Problem » In the material below, find the line containing "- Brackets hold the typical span" and the line containing "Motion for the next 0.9", then reproduce exactly both of them and every line between, and nothing else.

Information supplied »
********
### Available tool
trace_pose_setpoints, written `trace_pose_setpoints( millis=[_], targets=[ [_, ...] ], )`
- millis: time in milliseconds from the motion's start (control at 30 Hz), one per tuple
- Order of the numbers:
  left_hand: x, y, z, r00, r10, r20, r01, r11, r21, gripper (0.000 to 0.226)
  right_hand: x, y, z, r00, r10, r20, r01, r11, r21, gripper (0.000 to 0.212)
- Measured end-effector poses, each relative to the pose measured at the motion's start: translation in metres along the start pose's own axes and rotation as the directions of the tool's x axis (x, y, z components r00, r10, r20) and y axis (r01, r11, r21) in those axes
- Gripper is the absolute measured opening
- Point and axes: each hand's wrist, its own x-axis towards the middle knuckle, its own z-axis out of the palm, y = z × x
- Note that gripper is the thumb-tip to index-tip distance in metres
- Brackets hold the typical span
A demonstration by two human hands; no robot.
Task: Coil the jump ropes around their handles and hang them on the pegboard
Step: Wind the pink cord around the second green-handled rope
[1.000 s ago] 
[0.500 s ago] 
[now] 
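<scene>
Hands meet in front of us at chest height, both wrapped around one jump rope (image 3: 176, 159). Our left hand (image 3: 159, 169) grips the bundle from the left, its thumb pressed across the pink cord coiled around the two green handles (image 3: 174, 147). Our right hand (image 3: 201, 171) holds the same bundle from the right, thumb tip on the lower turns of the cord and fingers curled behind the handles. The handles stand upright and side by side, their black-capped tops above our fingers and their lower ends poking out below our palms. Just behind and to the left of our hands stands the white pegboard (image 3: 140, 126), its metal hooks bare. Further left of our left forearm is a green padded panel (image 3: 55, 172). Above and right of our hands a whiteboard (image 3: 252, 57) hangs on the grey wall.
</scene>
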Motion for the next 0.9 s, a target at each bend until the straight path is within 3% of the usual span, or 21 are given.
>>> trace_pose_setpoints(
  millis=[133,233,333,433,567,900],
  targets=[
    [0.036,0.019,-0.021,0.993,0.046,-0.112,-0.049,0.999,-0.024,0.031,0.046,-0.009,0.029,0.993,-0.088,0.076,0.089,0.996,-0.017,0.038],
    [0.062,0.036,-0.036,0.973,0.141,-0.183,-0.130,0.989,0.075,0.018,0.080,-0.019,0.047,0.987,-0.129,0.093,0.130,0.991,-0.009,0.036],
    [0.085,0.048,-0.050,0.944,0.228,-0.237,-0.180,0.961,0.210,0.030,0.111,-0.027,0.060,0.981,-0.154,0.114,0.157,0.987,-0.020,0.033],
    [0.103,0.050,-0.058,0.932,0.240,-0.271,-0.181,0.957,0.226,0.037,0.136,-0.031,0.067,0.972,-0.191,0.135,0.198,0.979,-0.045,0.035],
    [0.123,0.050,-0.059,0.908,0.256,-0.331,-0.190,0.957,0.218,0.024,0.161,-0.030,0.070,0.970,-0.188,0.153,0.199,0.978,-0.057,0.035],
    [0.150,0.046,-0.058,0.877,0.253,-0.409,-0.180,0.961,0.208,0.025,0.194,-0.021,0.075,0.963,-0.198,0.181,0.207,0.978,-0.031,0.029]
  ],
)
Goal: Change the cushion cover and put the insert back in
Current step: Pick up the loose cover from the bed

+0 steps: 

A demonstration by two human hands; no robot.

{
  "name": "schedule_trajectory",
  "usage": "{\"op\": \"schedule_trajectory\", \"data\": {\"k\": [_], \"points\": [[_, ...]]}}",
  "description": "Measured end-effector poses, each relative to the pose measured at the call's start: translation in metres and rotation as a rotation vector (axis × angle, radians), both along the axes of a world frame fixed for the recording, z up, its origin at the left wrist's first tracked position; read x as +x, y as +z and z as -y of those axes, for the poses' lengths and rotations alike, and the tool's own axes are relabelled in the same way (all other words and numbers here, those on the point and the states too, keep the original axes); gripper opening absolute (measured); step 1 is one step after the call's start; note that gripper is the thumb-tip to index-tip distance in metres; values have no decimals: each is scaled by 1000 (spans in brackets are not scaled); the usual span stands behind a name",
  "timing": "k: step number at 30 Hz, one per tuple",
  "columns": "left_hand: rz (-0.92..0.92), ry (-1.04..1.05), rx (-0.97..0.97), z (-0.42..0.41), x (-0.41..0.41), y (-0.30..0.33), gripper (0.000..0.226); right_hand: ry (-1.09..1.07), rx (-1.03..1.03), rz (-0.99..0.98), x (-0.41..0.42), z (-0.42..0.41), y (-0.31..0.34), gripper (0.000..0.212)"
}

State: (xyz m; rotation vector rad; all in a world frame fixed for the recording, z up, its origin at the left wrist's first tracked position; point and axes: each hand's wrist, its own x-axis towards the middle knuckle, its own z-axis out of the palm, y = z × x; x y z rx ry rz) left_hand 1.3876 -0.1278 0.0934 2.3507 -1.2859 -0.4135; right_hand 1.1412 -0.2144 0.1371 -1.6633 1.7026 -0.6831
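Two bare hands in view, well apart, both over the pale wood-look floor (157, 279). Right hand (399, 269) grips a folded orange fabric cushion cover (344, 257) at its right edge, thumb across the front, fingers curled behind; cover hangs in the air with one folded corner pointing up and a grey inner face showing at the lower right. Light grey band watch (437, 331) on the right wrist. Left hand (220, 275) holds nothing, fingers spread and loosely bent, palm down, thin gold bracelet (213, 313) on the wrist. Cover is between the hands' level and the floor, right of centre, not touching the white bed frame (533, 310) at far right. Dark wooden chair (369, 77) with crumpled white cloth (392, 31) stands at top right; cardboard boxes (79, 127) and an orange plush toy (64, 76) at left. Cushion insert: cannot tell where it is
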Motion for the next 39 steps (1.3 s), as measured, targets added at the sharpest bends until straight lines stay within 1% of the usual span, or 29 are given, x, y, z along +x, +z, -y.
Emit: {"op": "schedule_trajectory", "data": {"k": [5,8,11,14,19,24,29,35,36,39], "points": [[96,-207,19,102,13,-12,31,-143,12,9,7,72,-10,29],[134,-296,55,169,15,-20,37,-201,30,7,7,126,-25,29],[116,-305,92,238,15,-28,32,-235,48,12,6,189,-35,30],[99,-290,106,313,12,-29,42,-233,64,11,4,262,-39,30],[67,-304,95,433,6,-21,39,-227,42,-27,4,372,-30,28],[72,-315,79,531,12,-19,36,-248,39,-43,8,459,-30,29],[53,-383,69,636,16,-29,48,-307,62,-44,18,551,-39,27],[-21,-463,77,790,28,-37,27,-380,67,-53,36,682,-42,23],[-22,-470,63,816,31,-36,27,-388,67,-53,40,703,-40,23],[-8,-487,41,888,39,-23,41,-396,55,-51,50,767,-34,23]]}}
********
Task answer »
- Brackets hold the typical span
A demonstration by two human hands; no robot.
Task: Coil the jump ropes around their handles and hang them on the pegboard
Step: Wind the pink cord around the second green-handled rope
[1.000 s ago] 
[0.500 s ago] 
[now] 
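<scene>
Hands meet in front of us at chest height, both wrapped around one jump rope (image 3: 176, 159). Our left hand (image 3: 159, 169) grips the bundle from the left, its thumb pressed across the pink cord coiled around the two green handles (image 3: 174, 147). Our right hand (image 3: 201, 171) holds the same bundle from the right, thumb tip on the lower turns of the cord and fingers curled behind the handles. The handles stand upright and side by side, their black-capped tops above our fingers and their lower ends poking out below our palms. Just behind and to the left of our hands stands the white pegboard (image 3: 140, 126), its metal hooks bare. Further left of our left forearm is a green padded panel (image 3: 55, 172). Above and right of our hands a whiteboard (image 3: 252, 57) hangs on the grey wall.
</scene>
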Motion for the next 0.9 s, a target at each bend until the straight path is within 3% of the usual span, or 21 are given.

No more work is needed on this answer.